» **Instructions to follow**
Print a faithful copy of the data below, word for word, with the pictures left out.

» **Source data**
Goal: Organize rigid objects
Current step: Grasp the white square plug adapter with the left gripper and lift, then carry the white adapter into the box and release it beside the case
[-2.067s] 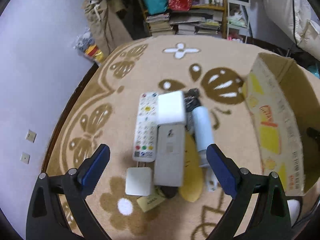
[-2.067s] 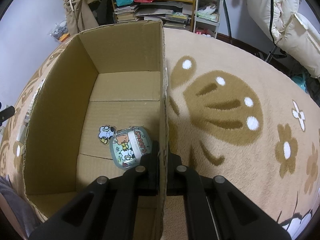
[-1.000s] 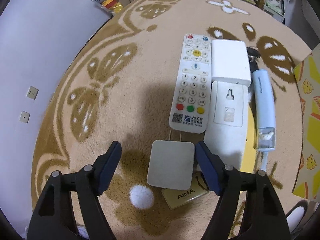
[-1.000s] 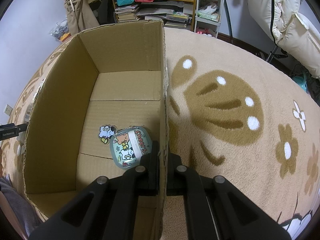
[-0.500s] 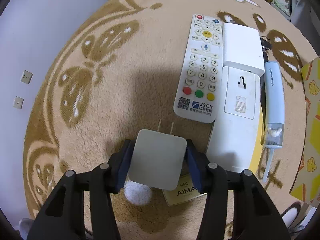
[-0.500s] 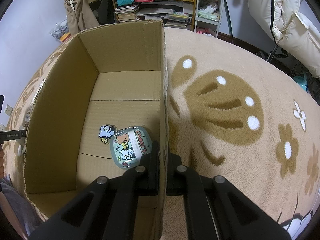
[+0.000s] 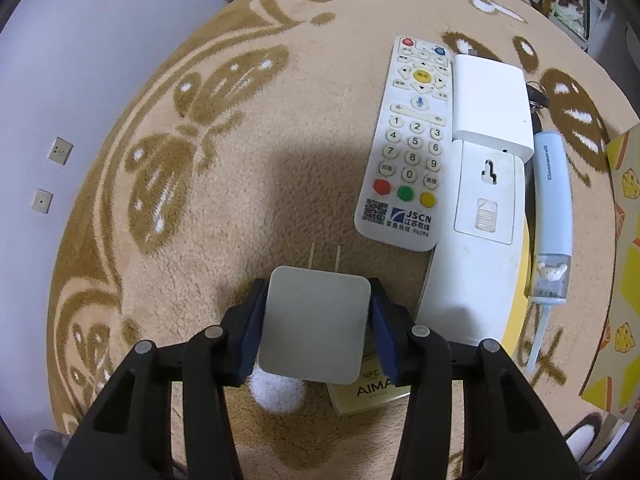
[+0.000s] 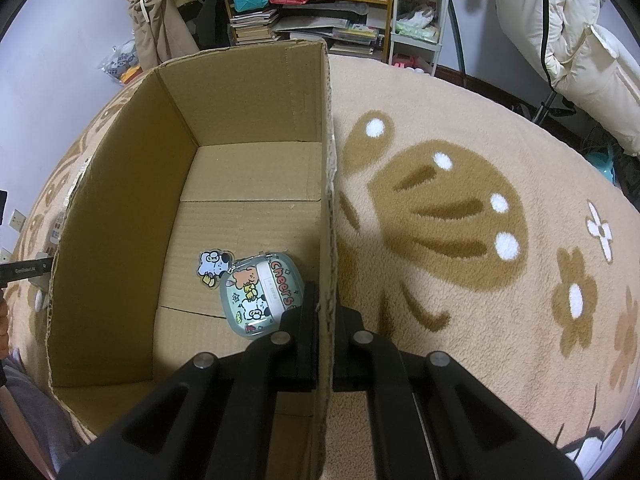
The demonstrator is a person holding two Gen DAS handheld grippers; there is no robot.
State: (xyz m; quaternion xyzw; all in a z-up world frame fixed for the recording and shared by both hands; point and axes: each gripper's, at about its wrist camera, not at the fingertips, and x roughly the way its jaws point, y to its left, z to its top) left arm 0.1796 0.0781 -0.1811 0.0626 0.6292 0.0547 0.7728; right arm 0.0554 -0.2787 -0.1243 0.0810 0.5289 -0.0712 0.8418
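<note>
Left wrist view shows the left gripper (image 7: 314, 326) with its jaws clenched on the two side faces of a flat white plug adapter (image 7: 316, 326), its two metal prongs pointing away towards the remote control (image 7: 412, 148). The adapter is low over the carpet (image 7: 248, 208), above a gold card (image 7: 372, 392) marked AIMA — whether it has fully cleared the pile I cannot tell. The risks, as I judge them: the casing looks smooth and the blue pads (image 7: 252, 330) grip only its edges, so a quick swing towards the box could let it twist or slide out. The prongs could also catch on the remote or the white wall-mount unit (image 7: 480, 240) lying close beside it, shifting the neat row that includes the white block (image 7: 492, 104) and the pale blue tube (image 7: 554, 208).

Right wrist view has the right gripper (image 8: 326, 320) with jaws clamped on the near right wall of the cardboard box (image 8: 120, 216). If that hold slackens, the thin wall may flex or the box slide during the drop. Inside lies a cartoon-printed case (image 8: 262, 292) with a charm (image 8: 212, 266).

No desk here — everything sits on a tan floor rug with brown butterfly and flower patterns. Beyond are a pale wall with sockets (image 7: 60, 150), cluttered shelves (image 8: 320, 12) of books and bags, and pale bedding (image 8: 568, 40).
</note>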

» **Exercise solution**
Goal: Organize rigid objects
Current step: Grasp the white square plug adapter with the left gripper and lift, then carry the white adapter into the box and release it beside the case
[-2.067s] 
[-2.067s] 
[-1.000s] 
[-1.000s] 
[-0.500s] 
[-0.500s] 
[+0.000s] 
[+0.000s] 
The demonstrator is a person holding two Gen DAS handheld grippers; there is no robot.
State: (xyz m; quaternion xyzw; all in a z-up world frame fixed for the recording and shared by both hands; point and axes: each gripper's, at about its wrist camera, not at the fingertips, and x roughly the way its jaws point, y to its left, z to its top) left arm 0.1796 0.0781 -0.1811 0.0626 0.6292 0.0547 0.7728; right arm 0.0554 -0.2787 -0.1243 0.0810 0.5289 -0.0712 0.8418
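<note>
Left wrist view shows the left gripper (image 7: 314, 326) with its jaws clenched on the two side faces of a flat white plug adapter (image 7: 316, 326), its two metal prongs pointing away towards the remote control (image 7: 412, 148). The adapter is low over the carpet (image 7: 248, 208), above a gold card (image 7: 372, 392) marked AIMA — whether it has fully cleared the pile I cannot tell. The risks, as I judge them: the casing looks smooth and the blue pads (image 7: 252, 330) grip only its edges, so a quick swing towards the box could let it twist or slide out. The prongs could also catch on the remote or the white wall-mount unit (image 7: 480, 240) lying close beside it, shifting the neat row that includes the white block (image 7: 492, 104) and the pale blue tube (image 7: 554, 208).

Right wrist view has the right gripper (image 8: 326, 320) with jaws clamped on the near right wall of the cardboard box (image 8: 120, 216). If that hold slackens, the thin wall may flex or the box slide during the drop. Inside lies a cartoon-printed case (image 8: 262, 292) with a charm (image 8: 212, 266).

No desk here — everything sits on a tan floor rug with brown butterfly and flower patterns. Beyond are a pale wall with sockets (image 7: 60, 150), cluttered shelves (image 8: 320, 12) of books and bags, and pale bedding (image 8: 568, 40).
</note>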

The exercise has been completed in full.